● **Aim of the task**
Lines with "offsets": state how many there are in the records below, and nothing else.
++++ Records to use ++++
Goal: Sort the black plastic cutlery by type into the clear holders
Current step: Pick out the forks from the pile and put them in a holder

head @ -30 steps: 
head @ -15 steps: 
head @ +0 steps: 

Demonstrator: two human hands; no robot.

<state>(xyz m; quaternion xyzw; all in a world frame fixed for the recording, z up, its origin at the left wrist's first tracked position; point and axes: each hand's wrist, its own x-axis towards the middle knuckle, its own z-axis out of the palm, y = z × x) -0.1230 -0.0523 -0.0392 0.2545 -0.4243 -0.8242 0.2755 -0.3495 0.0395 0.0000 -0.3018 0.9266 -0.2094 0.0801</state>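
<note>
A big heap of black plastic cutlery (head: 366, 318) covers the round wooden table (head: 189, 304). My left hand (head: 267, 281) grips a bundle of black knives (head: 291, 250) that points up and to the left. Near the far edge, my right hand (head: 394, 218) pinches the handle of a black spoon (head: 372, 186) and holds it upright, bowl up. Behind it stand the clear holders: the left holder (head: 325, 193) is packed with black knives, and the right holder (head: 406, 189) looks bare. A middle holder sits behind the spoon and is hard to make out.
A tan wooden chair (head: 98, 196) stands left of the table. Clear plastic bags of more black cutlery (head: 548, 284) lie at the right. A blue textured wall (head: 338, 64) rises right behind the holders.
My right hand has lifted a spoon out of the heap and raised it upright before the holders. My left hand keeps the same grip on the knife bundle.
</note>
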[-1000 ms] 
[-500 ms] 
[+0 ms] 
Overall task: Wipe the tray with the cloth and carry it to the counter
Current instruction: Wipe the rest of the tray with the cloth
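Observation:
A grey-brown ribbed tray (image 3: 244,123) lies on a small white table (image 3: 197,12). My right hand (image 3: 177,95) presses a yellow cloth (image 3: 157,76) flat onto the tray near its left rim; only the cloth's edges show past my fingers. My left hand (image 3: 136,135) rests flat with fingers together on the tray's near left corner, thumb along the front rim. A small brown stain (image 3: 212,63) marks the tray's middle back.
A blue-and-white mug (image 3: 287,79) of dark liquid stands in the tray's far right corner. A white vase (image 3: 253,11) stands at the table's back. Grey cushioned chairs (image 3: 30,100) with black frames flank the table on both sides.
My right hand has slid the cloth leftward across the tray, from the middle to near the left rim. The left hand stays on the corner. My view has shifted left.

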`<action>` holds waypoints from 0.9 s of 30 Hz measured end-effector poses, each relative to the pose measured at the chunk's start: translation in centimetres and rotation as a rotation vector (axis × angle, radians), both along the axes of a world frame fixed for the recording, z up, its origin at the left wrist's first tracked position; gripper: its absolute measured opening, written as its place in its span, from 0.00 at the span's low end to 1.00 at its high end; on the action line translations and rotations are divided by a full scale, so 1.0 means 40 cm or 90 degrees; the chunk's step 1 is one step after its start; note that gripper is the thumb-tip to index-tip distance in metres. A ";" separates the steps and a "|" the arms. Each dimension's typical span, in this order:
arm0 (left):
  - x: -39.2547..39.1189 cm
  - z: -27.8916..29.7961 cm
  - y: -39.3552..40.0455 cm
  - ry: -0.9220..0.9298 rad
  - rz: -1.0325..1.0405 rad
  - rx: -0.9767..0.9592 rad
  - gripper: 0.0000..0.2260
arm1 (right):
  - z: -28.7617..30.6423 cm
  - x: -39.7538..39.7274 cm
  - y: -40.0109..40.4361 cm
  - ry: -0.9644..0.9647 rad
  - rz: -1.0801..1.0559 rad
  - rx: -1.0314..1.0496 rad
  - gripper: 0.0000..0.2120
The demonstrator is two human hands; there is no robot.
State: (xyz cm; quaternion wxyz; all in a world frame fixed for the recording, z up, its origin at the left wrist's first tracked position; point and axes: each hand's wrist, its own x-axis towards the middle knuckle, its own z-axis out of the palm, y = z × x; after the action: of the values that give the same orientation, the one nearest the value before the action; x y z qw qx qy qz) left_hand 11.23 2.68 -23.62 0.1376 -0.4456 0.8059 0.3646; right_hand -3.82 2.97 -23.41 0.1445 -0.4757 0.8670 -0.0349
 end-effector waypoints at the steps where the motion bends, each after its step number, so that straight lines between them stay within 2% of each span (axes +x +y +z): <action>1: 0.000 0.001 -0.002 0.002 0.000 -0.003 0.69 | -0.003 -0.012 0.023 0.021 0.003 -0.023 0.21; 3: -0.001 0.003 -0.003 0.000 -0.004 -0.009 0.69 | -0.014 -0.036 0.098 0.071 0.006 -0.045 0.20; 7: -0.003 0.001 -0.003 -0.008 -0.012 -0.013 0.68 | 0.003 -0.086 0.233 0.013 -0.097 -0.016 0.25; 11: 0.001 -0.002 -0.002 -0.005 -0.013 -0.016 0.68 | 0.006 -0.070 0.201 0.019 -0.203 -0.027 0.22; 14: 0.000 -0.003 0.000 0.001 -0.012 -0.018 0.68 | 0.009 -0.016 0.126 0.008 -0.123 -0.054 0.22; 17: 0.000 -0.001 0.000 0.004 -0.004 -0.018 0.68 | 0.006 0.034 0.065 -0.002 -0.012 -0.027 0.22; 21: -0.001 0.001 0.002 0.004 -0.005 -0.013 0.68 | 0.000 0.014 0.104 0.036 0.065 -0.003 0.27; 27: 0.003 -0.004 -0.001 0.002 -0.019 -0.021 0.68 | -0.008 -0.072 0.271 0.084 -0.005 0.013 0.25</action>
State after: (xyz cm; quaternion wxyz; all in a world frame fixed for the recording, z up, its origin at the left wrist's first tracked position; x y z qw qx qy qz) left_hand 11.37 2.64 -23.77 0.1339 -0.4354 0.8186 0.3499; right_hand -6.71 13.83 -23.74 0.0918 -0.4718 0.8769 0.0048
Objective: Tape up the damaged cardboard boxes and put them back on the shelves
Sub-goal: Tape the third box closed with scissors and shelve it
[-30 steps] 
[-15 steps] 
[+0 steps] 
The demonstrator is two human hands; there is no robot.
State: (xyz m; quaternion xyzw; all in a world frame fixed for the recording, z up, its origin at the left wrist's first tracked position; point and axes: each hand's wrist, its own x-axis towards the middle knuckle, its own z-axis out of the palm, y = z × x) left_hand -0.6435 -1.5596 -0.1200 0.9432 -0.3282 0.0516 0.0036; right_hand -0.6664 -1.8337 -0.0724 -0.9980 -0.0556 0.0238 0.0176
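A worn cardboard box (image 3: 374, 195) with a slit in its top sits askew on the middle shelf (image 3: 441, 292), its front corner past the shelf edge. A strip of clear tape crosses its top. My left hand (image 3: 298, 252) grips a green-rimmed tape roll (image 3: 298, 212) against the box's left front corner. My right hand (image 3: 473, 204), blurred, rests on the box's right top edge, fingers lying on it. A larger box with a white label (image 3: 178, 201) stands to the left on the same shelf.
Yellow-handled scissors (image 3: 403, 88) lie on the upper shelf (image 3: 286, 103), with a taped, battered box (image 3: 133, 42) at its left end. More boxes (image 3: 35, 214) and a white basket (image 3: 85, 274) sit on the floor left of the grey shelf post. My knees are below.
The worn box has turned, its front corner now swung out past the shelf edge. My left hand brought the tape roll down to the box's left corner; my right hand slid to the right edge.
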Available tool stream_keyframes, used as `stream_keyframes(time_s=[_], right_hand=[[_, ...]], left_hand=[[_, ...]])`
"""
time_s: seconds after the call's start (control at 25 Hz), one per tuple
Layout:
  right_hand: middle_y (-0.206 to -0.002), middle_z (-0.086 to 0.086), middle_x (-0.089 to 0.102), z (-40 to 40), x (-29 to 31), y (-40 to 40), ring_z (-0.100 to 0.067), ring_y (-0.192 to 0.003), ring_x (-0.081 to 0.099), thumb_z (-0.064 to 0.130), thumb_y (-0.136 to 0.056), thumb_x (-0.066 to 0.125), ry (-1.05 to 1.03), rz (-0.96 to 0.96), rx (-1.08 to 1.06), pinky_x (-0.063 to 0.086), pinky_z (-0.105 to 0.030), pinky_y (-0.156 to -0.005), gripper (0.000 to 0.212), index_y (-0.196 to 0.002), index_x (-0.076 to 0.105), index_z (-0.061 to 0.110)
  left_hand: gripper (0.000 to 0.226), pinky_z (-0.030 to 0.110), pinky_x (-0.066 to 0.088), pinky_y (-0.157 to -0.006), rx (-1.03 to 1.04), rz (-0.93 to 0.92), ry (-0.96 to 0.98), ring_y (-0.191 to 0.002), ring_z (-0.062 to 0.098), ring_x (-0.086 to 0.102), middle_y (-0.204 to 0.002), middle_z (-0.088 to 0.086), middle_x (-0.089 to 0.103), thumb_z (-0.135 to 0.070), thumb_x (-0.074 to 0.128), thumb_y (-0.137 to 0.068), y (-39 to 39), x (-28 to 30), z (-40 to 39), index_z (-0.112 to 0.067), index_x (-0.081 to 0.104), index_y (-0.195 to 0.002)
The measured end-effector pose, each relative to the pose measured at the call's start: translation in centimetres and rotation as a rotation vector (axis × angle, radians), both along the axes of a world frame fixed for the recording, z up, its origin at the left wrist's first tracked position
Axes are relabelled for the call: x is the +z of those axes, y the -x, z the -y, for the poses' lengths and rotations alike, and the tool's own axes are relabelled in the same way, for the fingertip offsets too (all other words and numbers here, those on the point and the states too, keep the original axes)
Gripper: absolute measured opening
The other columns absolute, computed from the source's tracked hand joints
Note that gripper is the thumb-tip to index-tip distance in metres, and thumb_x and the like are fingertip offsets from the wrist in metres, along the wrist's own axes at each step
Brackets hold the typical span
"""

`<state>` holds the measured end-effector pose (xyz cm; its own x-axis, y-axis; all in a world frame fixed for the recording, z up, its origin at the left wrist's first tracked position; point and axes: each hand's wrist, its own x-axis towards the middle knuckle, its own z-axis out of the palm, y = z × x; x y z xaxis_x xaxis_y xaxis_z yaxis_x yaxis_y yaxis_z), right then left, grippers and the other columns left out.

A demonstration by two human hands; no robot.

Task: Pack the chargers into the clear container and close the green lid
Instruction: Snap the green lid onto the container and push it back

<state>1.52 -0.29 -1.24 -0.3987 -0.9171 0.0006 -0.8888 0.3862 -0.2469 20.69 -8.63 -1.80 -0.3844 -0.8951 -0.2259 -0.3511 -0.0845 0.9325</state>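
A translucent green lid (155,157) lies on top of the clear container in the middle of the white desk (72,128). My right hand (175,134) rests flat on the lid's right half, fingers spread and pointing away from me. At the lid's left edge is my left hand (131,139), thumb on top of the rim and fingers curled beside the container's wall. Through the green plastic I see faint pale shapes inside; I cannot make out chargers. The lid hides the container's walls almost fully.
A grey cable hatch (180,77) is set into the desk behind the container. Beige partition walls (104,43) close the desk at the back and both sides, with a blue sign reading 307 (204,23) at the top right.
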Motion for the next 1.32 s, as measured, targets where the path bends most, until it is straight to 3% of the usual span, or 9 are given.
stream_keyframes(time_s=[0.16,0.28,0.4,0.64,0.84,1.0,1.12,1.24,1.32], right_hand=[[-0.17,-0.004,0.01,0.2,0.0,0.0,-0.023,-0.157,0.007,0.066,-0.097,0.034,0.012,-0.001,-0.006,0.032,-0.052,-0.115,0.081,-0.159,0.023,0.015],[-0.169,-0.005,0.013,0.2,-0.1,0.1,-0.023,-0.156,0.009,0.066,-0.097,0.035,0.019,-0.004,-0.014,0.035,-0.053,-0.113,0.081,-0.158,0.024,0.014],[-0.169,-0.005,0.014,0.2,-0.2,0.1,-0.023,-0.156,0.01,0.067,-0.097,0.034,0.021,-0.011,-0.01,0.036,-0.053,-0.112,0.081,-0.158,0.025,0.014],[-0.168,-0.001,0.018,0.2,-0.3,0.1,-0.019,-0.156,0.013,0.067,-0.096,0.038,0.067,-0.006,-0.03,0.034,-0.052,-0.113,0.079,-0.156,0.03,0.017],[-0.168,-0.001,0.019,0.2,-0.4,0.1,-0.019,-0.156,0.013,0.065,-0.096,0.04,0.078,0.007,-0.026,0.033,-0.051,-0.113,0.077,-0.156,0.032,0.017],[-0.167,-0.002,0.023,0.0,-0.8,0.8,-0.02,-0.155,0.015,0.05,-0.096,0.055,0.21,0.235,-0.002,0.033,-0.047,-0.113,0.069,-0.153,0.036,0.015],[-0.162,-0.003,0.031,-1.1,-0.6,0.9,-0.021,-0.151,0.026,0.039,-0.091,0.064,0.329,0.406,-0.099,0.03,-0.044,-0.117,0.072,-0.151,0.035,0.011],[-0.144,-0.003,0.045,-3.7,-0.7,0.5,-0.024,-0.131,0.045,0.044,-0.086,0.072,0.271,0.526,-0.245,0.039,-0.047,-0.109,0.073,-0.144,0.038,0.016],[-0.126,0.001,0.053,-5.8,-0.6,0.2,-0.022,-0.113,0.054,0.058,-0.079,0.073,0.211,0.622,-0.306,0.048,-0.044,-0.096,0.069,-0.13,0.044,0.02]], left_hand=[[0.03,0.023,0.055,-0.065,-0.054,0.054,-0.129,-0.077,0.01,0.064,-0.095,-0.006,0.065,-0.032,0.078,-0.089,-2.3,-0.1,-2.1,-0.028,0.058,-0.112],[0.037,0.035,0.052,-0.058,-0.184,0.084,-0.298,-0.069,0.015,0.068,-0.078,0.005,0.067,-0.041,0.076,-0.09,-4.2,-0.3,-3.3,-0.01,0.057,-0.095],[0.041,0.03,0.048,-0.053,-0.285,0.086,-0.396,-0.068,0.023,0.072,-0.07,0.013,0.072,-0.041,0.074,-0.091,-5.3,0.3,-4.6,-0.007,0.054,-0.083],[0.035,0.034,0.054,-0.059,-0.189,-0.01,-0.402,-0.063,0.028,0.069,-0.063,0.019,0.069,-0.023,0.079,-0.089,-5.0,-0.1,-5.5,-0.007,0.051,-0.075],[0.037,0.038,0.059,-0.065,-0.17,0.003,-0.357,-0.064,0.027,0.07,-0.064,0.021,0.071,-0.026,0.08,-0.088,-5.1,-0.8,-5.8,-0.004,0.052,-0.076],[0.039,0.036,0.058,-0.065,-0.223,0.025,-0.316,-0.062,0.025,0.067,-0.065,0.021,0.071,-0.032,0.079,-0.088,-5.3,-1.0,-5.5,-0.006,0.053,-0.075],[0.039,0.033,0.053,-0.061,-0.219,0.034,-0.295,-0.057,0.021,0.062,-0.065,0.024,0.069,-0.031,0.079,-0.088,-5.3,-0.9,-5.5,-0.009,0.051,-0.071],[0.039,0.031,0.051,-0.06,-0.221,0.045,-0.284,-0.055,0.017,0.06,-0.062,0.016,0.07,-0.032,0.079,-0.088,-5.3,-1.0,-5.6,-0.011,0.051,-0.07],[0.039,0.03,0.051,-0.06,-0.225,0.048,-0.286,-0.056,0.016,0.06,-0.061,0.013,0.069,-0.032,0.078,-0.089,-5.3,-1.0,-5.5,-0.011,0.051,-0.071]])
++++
● **Exercise response**
2